Even if the answer is easy and you know which spares item needs to be installed next, how do you find it? I can guarantee that there are few to no projects that have a proper FIFO or LIFO inventory management practices in place. It’s likely there is a pile or box somewhere in a corner that contains the components, and identifying the component you should be installing is like finding a needle in a needle stack.
Unfortunately, we’ve seen a lot of inverter suppliers disappear, either through bankruptcy, or through the shutting down of business units. This means that a bunch of warranties are now pretty much worthless, and spare parts may be tough to find. The spare components sitting in your inventory suddenly become very valuable, and literally irreplaceable. They’re the only way you can maintain your inverter, should problems arise.
Four: What is the solution to properly managing spare parts in renewable energy?
Two words: Active Management!
Know what you have, how much and why you need it.
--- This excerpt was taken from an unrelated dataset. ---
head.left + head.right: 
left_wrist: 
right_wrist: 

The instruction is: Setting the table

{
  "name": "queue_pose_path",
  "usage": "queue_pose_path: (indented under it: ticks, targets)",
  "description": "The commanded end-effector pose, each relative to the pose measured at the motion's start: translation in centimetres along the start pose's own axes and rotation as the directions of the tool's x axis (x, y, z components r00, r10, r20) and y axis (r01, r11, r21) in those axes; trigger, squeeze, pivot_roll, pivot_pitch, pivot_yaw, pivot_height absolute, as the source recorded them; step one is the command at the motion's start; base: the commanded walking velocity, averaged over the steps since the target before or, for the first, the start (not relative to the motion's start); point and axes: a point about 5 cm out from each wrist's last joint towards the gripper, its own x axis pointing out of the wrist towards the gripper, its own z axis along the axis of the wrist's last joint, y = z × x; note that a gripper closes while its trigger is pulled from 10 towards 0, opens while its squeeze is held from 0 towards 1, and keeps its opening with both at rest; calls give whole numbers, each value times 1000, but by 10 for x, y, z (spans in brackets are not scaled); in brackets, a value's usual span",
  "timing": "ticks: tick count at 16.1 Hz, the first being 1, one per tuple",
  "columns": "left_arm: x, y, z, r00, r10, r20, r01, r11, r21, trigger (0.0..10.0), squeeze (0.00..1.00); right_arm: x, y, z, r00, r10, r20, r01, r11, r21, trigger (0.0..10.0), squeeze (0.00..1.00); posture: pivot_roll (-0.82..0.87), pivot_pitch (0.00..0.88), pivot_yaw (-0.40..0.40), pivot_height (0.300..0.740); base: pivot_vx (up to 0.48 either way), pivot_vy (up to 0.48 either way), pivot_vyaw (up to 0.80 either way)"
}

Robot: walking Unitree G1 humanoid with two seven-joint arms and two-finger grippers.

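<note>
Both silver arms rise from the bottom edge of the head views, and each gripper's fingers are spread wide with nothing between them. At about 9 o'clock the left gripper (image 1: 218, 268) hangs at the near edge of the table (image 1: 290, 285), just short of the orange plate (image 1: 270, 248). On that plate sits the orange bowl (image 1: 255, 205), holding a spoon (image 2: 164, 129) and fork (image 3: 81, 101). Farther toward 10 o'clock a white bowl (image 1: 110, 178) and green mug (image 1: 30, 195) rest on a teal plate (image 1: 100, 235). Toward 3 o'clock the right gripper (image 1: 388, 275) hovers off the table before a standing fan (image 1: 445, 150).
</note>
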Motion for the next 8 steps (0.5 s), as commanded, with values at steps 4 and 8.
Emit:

This can be as simple as being able to identify all the different makes and models in your fleet, and how many spares you have of each. You should also have a way to identify when you need to order more parts (hopefully automated), so, upon use, something is triggered to remind you to order more. A simple email sent out in a timely manner gives you a leg up, and ensures you are not only compliant with your contractual requirements, but that you also minimize downtime because you have parts on site.
This system can do a lot more than just send emails. It can also track warranty periods, or give you a portfolio-wide view of your spare parts. Just as important as having spare parts is knowing where they are—this knowledge can potentially let you cannibalize one project to keep the other running.
At PowerHub, we recently rolled out exactly this type system. Our inventory threshold module allows our clients to set up their thresholds, have access to a usage form, and report on levels across the portfolio. The users of this module, who are either taking inventory out or adding it in, just fill out these forms, and let PowerHub do the rest. As long a as you set up your thresholds (and you should occasionally re-evaluate these thresholds so they make sense) once your inventory dips bellow that, you will be notified to order more.
No more project-by-project tracking in excel, No more copying and pasting each month from excel to report on it, less downtime risk, more piece of mind.